5. Forfeiture of Restricted Shares. In the event that the Participant’s employment with the Company and its affiliates or Subsidiaries terminates for any reason other than the Participant’s death or Disability such event shall constitute an "Event of Forfeiture" and all Shares that are Restricted Shares at such time shall be forfeited by the Participant to the Company upon the occurrence of any such Event of Forfeiture without payment of any consideration by the Company, and neither the Participant nor any successor, heir, assign or personal representative of the Participant shall have any right, title or interest in or to such Restricted Shares or the certificates, if any, evidencing them.
6. Lapse of Restrictions.
(a) Except as provided in paragraphs (b) and (c) below, the Restrictions on the Restricted Shares granted under this Agreement shall lapse on each of the first through third anniversaries of the Grant Date in accordance with the following schedule so long as the Participant remains continuously employed by the Company or one of its affiliates or Subsidiaries from the Grant Date through each such anniversary date:
Percentage of Shares on
Date Which Restrictions Lapse
First Anniversary of Grant Date 33 1/3%
Second Anniversary of Grant Date 33 1/3%
Third Anniversary of Grant Date 33 1/3%
No fractional shares shall be issued as a result of the lapse of the Restrictions hereunder. If, as a result of the lapse of Restrictions, a fractional share would be issued, then the number of Shares as to which the Restrictions shall lapse shall be rounded to the nearest whole share, and an appropriate adjustment shall be made to the number of remaining Restricted Shares, so that the total number of Shares granted under this Agreement shall remain unchanged.

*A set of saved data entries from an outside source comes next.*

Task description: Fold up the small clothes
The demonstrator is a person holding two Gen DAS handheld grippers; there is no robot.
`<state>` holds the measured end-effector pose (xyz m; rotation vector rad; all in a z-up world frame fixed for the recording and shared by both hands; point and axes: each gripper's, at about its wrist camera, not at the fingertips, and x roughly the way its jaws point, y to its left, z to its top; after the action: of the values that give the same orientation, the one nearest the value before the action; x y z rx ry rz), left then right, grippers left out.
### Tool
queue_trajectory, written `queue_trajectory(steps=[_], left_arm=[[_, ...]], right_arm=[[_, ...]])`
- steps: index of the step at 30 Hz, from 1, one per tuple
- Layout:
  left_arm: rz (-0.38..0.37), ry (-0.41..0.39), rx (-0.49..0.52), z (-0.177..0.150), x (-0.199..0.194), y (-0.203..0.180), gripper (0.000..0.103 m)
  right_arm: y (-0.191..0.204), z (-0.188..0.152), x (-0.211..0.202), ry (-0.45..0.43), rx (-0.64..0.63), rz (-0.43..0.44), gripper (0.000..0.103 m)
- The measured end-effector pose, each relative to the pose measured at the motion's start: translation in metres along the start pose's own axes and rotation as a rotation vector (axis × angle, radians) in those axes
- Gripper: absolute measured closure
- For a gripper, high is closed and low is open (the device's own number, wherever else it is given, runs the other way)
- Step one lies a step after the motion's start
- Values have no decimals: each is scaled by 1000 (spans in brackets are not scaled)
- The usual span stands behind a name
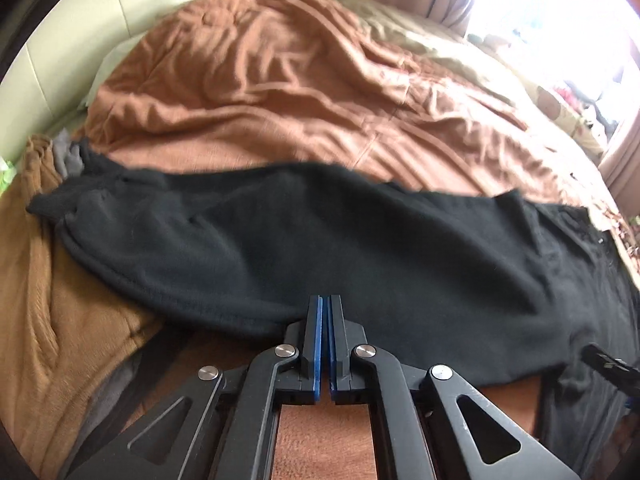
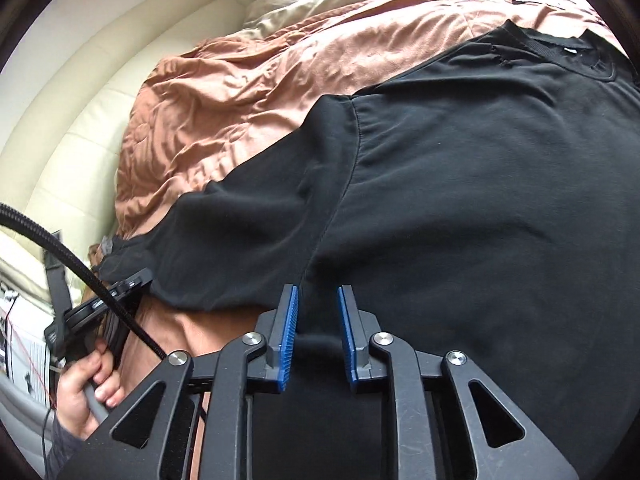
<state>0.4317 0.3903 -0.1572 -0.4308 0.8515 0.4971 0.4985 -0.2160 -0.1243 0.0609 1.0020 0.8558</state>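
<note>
Black shirt (image 2: 460, 184) lies spread flat on the bed, on top of a rumpled brown blanket (image 1: 256, 92); collar at the far right in my right view, one long sleeve (image 1: 224, 236) stretched out to the left

Fabric looks soft and limp, light, slightly fuzzy, so it will sag and drag when lifted. I'd take it at seams and hems: sleeve edge, shoulder seam, bottom hem. A single layer may slip out of a shallow pinch

Left gripper (image 1: 324, 308) has its pads pressed together at the near edge of the sleeve; whether any cloth is caught between them I can't tell

Right gripper (image 2: 317, 300) sits low over the seam where sleeve meets body, jaws narrowed with a fold of black cloth between them, pads not visibly pressing yet

Small white tag (image 2: 571, 51) inside the collar, too small to read. No other writing or brand visible

A hand (image 2: 86, 390) holds the left gripper's handle
</note>
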Motion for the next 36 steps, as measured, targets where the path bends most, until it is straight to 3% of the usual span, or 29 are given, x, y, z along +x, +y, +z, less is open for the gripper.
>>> queue_trajectory(steps=[5, 9, 14, 16, 17, 18, 20, 26, 36], left_arm=[[-34, -86, 3, 27, -29, -8, 103], [-57, -138, 20, 54, -52, -17, 103], [-87, -54, -9, 61, -57, -15, 103], [-89, -25, 12, 53, -55, -15, 97], [-86, -8, 22, 47, -53, -16, 84], [-80, 8, 25, 41, -51, -15, 62], [-78, 17, 10, 29, -50, -11, 39], [-67, 68, -65, 6, -36, 7, 38], [45, 121, -156, -9, 11, 19, 36]], right_arm=[[-2, 11, 15, -5, 44, 15, 92], [-8, 4, 47, 90, 116, 29, 96], [-11, 12, 41, 78, 134, 52, 96], [-10, 13, 42, 81, 122, 39, 96], [-11, 12, 42, 84, 123, 41, 96], [-10, 12, 43, 85, 129, 44, 96], [-12, 10, 41, 84, 137, 46, 96], [-8, 7, 41, 84, 140, 44, 95], [-10, 5, 42, 76, 140, 48, 95]])
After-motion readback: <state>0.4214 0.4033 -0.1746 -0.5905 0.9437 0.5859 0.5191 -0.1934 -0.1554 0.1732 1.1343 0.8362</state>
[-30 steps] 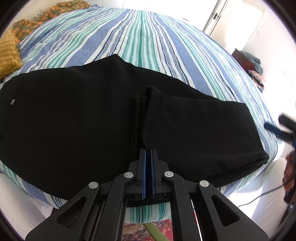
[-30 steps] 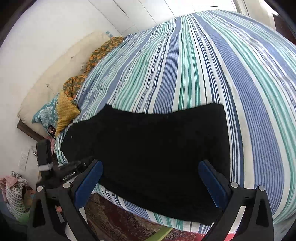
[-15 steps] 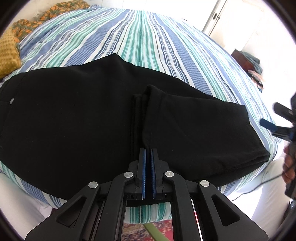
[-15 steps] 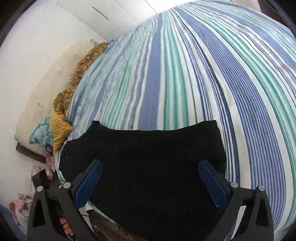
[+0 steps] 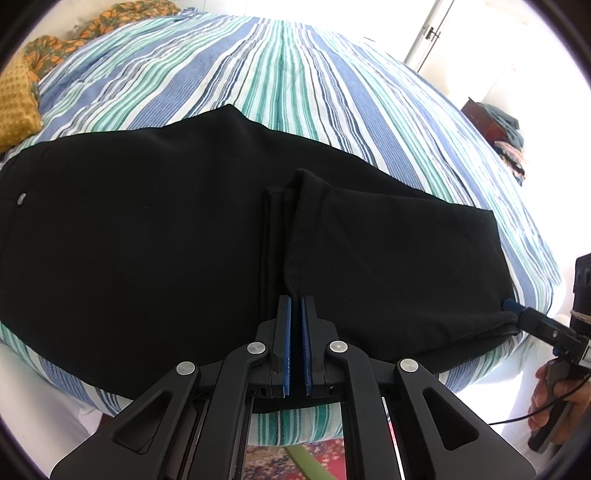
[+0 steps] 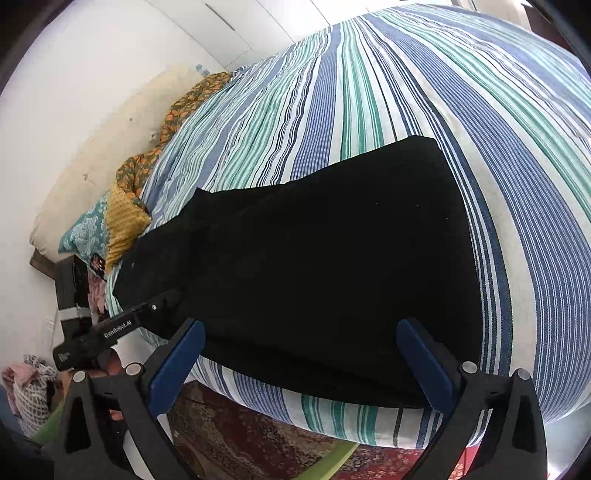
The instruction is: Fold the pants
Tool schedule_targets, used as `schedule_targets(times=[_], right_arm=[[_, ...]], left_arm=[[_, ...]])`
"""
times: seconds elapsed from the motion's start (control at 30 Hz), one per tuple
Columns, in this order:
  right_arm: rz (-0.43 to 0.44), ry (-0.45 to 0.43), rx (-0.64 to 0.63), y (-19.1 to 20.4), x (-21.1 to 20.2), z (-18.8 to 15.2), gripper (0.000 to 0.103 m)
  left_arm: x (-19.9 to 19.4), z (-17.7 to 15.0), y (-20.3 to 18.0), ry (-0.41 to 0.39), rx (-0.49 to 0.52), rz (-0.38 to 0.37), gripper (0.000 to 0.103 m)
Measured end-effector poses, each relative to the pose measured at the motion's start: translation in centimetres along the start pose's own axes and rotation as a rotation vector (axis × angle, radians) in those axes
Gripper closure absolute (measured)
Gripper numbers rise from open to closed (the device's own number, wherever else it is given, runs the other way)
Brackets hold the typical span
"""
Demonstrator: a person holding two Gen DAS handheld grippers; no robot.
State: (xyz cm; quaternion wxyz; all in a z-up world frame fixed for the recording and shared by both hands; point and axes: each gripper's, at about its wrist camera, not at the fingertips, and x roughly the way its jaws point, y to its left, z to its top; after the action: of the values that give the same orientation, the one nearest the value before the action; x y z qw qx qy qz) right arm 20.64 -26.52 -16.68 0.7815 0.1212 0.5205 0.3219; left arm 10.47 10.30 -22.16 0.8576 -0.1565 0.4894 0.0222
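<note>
Black pants (image 5: 147,229) lie flat across the near side of a striped bed (image 5: 280,85), legs folded back over the body, waist button at the left. My left gripper (image 5: 295,306) is shut on the near hem of the folded leg end. My right gripper (image 6: 301,354) is open and straddles the fold edge of the pants (image 6: 314,258) at the bed's near side. In the left wrist view, the right gripper (image 5: 517,310) touches the fold at the far right. The left gripper also shows in the right wrist view (image 6: 162,301), at the pants' near edge.
Pillows, a yellow one (image 6: 123,221) and a teal one (image 6: 83,230), lie at the head of the bed beside an orange patterned cloth (image 5: 92,22). A patterned rug (image 6: 236,439) lies below the bed edge. A pile of clothes (image 5: 506,136) sits at the far right.
My right gripper has come down from above the bed to the fold edge of the pants, still open. My left gripper has stayed shut on the hem.
</note>
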Motion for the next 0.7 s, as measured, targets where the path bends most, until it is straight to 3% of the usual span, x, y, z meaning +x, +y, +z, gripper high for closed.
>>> schedule_targets(times=[0.7], right_arm=[[-0.040, -0.018, -0.055, 0.42, 0.96, -0.63, 0.000]], left_arm=[[0.00, -0.08, 0.13, 0.000, 0.001, -0.001, 0.097]])
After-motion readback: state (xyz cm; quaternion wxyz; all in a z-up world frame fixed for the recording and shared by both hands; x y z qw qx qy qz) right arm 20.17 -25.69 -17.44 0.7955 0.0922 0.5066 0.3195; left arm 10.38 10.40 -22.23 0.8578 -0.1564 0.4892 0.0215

(b) Notwithstanding the vesting schedule set forth in Section 6(a), in the event that the Participant's employment with the Company and its affiliates or Subsidiaries terminates as a result of the Participant’s death or Disability, the Restrictions shall lapse on all of the Restricted Shares (if not already lapsed pursuant to paragraph (a) above) on the date of the Participant’s termination due to such event. The occurrence of the Participant’s Disability shall be determined by the Committee in accordance with the Plan.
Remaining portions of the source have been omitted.